The full listing below is to be written out exactly.
- - -
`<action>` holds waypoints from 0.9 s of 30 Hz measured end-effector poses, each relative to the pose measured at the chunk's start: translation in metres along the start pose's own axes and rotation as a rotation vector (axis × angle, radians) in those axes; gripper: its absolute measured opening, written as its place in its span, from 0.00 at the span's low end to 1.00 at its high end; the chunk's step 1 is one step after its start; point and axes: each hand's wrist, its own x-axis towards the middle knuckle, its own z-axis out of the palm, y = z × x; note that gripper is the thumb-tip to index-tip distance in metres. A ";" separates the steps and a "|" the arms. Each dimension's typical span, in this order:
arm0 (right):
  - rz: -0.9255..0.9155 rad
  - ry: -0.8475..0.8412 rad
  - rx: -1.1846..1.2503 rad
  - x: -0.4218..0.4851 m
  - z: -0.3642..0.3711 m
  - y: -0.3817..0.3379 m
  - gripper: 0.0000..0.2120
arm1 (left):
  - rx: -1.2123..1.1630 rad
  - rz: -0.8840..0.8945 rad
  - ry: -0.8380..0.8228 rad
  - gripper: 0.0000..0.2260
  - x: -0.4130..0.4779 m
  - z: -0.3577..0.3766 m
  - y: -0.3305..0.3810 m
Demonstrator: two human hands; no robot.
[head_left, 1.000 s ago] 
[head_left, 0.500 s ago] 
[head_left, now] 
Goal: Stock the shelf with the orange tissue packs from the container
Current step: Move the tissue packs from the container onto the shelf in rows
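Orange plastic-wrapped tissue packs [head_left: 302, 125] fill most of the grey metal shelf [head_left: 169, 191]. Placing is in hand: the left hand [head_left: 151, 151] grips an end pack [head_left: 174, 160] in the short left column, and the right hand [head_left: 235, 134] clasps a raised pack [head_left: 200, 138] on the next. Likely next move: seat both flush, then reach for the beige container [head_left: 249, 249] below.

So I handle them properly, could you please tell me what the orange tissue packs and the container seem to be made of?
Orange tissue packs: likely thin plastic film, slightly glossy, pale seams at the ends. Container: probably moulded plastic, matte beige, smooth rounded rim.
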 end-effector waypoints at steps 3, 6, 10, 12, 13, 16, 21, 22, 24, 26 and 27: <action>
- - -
SOLUTION FOR THIS TASK:
`<action>` holds waypoints from 0.9 s of 30 Hz measured end-effector poses, each relative to the pose measured at the chunk's start: translation in metres along the start pose's own axes and rotation as a rotation vector (axis × angle, radians) in those axes; gripper: its absolute measured opening, written as its place in its span, from 0.00 at the span's low end to 1.00 at its high end; the chunk's step 1 is one step after its start; point and axes: each hand's wrist, its own x-axis towards the middle knuckle, its own z-axis out of the palm, y = z × x; note that gripper is the thumb-tip to index-tip distance in metres. A ";" separates the steps and a "|" the arms. Each dimension's typical span, in this order:
arm0 (right):
  - rz: -0.9255..0.9155 rad
  - ry: -0.8475..0.8412 rad
  - rx: -1.1846..1.2503 rad
  - x: -0.4218..0.4851 m
  - z: -0.3642..0.3711 m
  - y: -0.3817..0.3379 m
  - gripper: 0.0000..0.2120
arm1 (left):
  - rx: -1.2123..1.1630 rad
  - rz: -0.8840..0.8945 rad
  - ry: -0.8380..0.8228 rad
  - gripper: 0.0000..0.2260
  - x: -0.4130..0.4779 m
  - z: -0.3577..0.3766 m
  - y: -0.3305..0.3810 m
Demonstrator: two human hands; no robot.
[head_left, 1.000 s ago] 
[head_left, 0.500 s ago] 
[head_left, now] 
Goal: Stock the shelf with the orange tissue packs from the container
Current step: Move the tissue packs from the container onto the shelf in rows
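Orange plastic-wrapped tissue packs [head_left: 302, 125] fill most of the grey metal shelf [head_left: 169, 191]. Placing is in hand: the left hand [head_left: 151, 151] grips an end pack [head_left: 174, 160] in the short left column, and the right hand [head_left: 235, 134] clasps a raised pack [head_left: 200, 138] on the next. Likely next move: seat both flush, then reach for the beige container [head_left: 249, 249] below.

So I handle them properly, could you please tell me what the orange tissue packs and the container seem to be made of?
Orange tissue packs: likely thin plastic film, slightly glossy, pale seams at the ends. Container: probably moulded plastic, matte beige, smooth rounded rim.
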 end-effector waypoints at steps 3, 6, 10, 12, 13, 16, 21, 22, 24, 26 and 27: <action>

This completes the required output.